Ровина выжила и жила до 1980 года. Пен умер в 1972-м. Его агитки никто не вспоминает. Зато лирику и декламируют, и поют. В этих стихах-песнях есть пошловатая сладость городского романса, пересказ символистской тематики, лермонтовские демонические нотки и, разумеется, есенинская забубенность. Но иврит сделал с поэтикой Пена потрясающий трюк. Он поднял лирику в общем-то небольшого поэта на заоблачную для того высоту. Как такое случается? Я думаю, дело в том, что Пену, наряду с другими поэтами его поколения, достался язык, не знавший перегрузки и порчи в результате длительного и не всегда аккуратного обращения.
Правда, танахическая Песнь Песней, как и лирика испанского ивритоязычного «золотого века», продолжает парить над современной ивритской поэзией, но иврит сейчас другой. В создававшей его плеяде энтузиастов и поэтов Пен занял почетное место, поскольку играл с ивритом талантливо и изобретательно. Процесс произнесения его ивритских стихов доставляет, можно сказать, вкусовое удовольствие. К сожалению, при произнесении немногих сохранившихся русских опусов Пена язык и нёбо умоляют о пощаде.
Вот и вся история. На мой взгляд, то была не любовь, а пьеса, придуманная и сыгранная людьми, сформированными русским Серебряным веком. И системой Станиславского.
В конце восьмидесятых годов я подружилась с некоторыми людьми «Габимы» и была оштрафована билетом на постановку «Простой истории» по Агнону. Штрафовали меня за общую нелюбовь к системе в искусстве и к системе Станиславского в том числе.
Билет был в почетный восьмой ряд, что подсказывало необходимость каракулевой шубки, давно просившейся из шкафа на прогулку. Все шло чин чинарем, пока на сцене не решили иллюстрировать погром разрезанием пуховых подушек крестообразным движением бритвы. На этом театр, в сущности, закончился. Началась суматоха. Пух прилипал к потной коже, штапелю, шерсти, изделиям из хлопка и льна и, разумеется, к каракулю моей шубки и бархату шляпки. Я чихала, кашляла и чесалась не меньше и не больше, чем окружающие. К счастью, у меня не случился приступ астмы, как у моей соседки слева.

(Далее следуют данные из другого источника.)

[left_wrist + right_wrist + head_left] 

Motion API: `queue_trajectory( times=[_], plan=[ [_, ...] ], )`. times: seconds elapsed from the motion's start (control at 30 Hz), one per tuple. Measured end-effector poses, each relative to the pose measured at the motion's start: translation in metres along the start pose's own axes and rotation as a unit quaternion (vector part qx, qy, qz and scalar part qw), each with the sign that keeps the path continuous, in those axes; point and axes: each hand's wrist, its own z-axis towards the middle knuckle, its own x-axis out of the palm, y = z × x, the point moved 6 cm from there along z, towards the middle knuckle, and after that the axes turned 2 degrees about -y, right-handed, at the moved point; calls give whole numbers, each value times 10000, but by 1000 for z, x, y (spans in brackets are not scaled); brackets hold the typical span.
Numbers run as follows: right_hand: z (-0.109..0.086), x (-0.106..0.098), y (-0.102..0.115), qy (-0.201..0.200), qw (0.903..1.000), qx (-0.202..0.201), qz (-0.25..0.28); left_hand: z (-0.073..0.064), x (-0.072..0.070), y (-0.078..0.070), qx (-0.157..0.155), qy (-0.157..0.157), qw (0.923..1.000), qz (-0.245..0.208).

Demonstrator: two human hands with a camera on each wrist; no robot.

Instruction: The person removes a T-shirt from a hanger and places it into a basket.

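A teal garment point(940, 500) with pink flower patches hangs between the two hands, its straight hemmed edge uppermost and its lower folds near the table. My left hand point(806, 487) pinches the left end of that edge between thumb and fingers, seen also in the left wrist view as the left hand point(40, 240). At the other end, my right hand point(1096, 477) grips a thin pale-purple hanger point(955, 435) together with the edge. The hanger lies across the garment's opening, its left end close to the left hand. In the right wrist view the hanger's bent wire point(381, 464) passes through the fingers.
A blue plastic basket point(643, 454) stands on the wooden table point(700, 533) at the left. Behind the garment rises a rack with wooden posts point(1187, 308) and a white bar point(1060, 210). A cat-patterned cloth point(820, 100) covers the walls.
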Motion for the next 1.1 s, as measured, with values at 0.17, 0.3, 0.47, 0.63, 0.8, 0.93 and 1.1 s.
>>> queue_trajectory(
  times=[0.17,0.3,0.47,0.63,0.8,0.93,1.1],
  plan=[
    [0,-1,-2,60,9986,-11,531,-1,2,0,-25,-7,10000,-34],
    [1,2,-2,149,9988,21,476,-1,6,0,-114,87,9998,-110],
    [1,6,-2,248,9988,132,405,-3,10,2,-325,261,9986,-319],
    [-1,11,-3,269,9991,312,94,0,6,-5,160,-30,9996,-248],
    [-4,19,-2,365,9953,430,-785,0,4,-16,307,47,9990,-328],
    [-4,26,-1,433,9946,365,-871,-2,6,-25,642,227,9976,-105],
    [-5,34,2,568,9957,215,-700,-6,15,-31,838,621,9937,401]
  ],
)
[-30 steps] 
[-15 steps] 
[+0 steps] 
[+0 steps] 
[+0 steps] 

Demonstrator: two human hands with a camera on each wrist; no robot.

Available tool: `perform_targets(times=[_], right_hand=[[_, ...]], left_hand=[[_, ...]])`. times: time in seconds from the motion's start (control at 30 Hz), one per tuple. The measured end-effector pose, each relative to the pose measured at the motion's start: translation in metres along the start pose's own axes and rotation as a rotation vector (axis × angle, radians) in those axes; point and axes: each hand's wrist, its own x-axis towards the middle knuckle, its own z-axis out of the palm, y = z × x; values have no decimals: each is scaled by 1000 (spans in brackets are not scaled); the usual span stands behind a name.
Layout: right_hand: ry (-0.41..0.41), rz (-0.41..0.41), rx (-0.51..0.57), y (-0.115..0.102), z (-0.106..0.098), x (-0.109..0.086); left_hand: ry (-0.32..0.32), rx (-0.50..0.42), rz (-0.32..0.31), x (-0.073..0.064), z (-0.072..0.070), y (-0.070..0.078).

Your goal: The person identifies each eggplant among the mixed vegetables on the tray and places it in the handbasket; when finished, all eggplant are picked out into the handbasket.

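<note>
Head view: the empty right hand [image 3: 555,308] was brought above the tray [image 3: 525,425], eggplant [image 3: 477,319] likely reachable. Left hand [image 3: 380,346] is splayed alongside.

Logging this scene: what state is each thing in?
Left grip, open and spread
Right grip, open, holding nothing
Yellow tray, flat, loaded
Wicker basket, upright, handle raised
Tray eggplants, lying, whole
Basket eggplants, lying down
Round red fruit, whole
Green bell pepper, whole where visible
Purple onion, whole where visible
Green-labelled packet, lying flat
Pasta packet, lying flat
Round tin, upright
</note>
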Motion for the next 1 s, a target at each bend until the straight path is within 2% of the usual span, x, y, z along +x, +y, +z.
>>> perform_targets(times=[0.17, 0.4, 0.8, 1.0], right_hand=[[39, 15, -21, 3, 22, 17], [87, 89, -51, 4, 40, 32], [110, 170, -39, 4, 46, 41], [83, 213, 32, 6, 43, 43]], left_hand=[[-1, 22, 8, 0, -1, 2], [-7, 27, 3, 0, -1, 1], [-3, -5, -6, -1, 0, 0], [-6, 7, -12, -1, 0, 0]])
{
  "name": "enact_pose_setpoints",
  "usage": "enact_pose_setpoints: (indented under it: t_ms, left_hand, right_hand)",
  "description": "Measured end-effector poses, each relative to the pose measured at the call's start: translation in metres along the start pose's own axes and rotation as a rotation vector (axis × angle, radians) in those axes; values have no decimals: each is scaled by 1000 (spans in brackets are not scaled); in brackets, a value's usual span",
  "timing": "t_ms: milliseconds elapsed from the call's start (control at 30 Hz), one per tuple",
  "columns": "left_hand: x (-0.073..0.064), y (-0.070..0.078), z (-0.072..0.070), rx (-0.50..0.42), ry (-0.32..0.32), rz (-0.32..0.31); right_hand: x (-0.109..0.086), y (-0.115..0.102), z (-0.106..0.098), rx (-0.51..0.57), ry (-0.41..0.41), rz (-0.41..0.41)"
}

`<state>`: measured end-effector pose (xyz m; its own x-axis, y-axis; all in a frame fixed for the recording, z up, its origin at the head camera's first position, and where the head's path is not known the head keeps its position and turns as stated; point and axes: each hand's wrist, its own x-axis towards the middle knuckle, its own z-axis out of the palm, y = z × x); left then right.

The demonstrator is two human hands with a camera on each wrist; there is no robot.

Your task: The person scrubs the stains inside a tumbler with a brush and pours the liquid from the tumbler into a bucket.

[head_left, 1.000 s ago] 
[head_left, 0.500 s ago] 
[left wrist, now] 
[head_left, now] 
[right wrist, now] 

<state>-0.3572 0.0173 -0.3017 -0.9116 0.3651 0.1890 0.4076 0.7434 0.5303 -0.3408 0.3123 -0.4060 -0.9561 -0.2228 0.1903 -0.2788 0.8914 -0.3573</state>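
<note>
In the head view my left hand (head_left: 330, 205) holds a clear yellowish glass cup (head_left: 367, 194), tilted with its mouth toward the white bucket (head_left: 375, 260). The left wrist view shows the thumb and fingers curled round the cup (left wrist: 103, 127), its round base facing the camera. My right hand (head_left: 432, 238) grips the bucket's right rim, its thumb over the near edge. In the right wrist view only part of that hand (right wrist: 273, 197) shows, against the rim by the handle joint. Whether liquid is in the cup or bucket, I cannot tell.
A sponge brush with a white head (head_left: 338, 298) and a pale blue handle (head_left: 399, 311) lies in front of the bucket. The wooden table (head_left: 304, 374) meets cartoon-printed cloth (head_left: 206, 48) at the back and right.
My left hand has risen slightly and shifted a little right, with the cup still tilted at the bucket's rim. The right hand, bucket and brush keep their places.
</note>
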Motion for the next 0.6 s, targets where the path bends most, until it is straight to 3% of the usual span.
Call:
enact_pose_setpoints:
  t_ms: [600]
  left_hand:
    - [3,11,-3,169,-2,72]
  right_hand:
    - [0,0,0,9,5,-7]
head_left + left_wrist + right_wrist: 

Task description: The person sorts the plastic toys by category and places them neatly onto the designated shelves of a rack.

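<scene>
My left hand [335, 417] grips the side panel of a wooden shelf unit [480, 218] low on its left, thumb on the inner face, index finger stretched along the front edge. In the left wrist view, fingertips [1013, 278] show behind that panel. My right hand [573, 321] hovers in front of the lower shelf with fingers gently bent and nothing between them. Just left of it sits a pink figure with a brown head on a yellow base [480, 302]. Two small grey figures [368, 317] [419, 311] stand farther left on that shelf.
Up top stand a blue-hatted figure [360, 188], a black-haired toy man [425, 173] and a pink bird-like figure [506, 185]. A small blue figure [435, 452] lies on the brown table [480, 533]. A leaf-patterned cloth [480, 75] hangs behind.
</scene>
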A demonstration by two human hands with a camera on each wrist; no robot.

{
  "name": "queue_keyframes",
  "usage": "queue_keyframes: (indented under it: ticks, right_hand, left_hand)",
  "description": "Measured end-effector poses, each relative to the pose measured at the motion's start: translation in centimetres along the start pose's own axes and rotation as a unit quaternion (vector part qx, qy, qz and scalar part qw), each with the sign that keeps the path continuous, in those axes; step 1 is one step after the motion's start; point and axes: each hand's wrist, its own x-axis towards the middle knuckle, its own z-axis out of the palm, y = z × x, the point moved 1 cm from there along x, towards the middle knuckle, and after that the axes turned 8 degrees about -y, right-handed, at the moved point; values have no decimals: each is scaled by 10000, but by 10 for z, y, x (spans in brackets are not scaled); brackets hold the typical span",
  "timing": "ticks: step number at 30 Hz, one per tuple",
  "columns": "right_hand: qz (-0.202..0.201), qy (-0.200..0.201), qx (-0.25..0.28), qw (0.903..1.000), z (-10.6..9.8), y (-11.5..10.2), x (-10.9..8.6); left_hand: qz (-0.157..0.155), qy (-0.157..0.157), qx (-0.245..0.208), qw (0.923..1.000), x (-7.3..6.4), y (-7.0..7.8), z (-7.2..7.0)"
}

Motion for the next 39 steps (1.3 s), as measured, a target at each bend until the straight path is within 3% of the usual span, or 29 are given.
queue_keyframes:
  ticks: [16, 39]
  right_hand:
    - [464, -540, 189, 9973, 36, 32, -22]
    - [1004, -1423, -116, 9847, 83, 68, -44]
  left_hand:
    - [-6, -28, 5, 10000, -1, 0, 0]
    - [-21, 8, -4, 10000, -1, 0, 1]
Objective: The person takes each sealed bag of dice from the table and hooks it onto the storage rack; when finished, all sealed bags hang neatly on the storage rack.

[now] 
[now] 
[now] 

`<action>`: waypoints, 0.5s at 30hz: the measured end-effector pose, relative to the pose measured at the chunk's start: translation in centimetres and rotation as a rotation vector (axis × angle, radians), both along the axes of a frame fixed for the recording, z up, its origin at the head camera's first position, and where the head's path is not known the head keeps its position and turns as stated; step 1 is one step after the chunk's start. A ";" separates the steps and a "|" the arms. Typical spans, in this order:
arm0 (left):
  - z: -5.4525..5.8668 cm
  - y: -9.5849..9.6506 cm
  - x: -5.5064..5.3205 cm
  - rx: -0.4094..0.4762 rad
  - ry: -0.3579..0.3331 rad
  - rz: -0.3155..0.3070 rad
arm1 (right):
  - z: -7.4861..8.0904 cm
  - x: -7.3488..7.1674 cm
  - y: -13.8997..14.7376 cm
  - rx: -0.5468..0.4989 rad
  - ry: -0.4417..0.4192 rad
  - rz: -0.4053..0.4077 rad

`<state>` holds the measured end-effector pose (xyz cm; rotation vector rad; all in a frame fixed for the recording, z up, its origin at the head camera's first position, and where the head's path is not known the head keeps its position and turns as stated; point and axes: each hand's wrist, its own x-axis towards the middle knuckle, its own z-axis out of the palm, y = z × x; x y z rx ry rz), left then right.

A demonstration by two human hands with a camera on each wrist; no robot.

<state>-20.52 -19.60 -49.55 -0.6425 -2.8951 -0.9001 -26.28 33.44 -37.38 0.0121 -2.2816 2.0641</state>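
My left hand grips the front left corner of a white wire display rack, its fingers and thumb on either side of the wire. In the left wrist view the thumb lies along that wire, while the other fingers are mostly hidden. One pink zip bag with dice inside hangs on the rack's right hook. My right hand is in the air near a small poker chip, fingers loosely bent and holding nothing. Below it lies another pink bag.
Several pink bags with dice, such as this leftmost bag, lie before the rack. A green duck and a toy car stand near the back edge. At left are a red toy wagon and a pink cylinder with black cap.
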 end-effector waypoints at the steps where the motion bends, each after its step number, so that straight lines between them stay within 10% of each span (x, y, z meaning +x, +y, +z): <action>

Следующий билет был в экспериментальную студию театра, расположившуюся в подвальчике. Летняя жара, камерная обстановка, первый ряд и предстоявший ужин в ресторане требовали легкого светлого платья. Давали, кажется, «Мессию» Йосефа Мунди; надеюсь, что память меня не подводит. Во всяком случае, мне обещали нечто концептуально-философское с экзистенциальным уклоном и экспрессивным исполнением. Всему этому комплексу, уверили меня знакомые лица, «Габима» умеет дать надлежащее обрамление в рамках системы. Станиславского, если кто забыл, о чем речь.
Что происходило на сцене, я забыла. Помню только, что на всем протяжении пьесы гонялась за смыслом фраз и поворотов сюжета, не успевая следить за игрой актеров. Как-то ничто ни во что не складывалось, не трансформировалось и не переливалось. В результате мне так и не удалось понять, кто именно приставил сифон к ширинке — юноша в футболке, Иоанн Предтеча с бородой Черномора, Иисус в рубище или иудейский пророк. Возможно, они были в одном концептуально-философском лице, но кремовое платье из чесучи оказалось безнадежно испорченным. То ли сифон, из которого актер мочился на публику, давно не мыли, то ли воду покрасили чем-то фиолетовым, полагая, что воображаемая, но натуралистически мокрая моча Мессии не может быть цвета воды из крана. Я поклялась больше систему не проверять.
Но дружественные лица из «Габимы» никак не хотели угомониться. На сей раз, обещали они, речь идет о солидной постановке в духе кинотриллера, но с саркастическим флером. И мне по моей же просьбе прислали билет в последний ряд, до которого пух не долетает и сифон не добрызгивает. Зал был набит детьми и юношеством. И те и другие отчаянно шумели. Действие шло споро, но тут вдруг над самым моим ухом выстрелил пистолет-хлопушка. И я оглохла. Видела, как разбойники в ковбойских шляпах лихо понеслись вперед по проходу в зале, но не слышала ничего. Знакомый ухо-горло-нос потом решил проблему за три визита.